Patients can register themselves on the website by clicking on ‘CALL ME BACK’ option. They will be asked to enter their names, email id and phone number. DOC officers either connect patients with a general physician or fix and share appointments/check-up details.
Rohini-resident Rakesh Arora, 50, called — Doctor on call— when his wife suddenly fell ill at midnight last week.
“They recommended medicines that helped her feel better. She was fine within a couple of hours. Also, about months ago, my mother too consulted doctors on phone for itching in her eyes,” said Arora.
“We are aiming at patients not needing to go to hospitals. They can to speak to doctors on phone,” said Dr Randhir Sud, director, Doctor On Call.
Even government hospitals are gradually going the virtual way with the Delhi government and hospitals like the All India Institute of Medical Sciences (AIIMS) having started patient registration online.

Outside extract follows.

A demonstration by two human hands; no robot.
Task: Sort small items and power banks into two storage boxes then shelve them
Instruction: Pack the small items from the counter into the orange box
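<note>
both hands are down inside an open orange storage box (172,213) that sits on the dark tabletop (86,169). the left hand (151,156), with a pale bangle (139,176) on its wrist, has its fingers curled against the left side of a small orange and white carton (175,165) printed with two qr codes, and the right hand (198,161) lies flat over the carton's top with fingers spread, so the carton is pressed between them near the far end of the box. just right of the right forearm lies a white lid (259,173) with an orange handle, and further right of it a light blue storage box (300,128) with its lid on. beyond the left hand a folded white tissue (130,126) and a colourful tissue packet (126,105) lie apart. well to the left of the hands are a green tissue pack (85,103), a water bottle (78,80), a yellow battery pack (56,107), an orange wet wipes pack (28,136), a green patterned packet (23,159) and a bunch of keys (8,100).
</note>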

AIIMS’ Trauma Centre also provides online information on wait period for various procedures, number of patients seen, admissions and discharges made in a day, etc. that gets automatically updated every minute.
“We started it because people were complaining about being unaware of how long they were to wait to get a test done or get their wound dressed. We wanted a mechanism in place to see where things were going wrong and how we could inform people about the exact wait time,” said Dr Deepak Agrawal, professor, neurosurgery at the hospital.
Tele-consultation, telemedicine, online registration, live surgeries relayed online, etc. all come under the ambit of mobile health.
Online consultation is proving to be a boon for people living in tier two - tier three cities for whom it is not feasible to travel to the metropolitan cities to seek a second opinion or even for frequent follow ups.
Patients who are diagnosed for any tertiary level procedure/ surgery/ medical intervention tend to seek a second opinion before they undergo the procedure.
Since the popular doctors of the country largely live in metropolitan cities, getting access to them becomes an issue for these patients, and online facilities help bridging this gap.
“It allows patients to seek medical care without personally visiting a doctor. With this technology, they are also able to share their medical reports for diagnosis and consultation. I get queries and even report images on WhatsApp,” said Dr Anupam Sibal, group medical director, Apollo Hospitals that has 120 telemedicine centres running.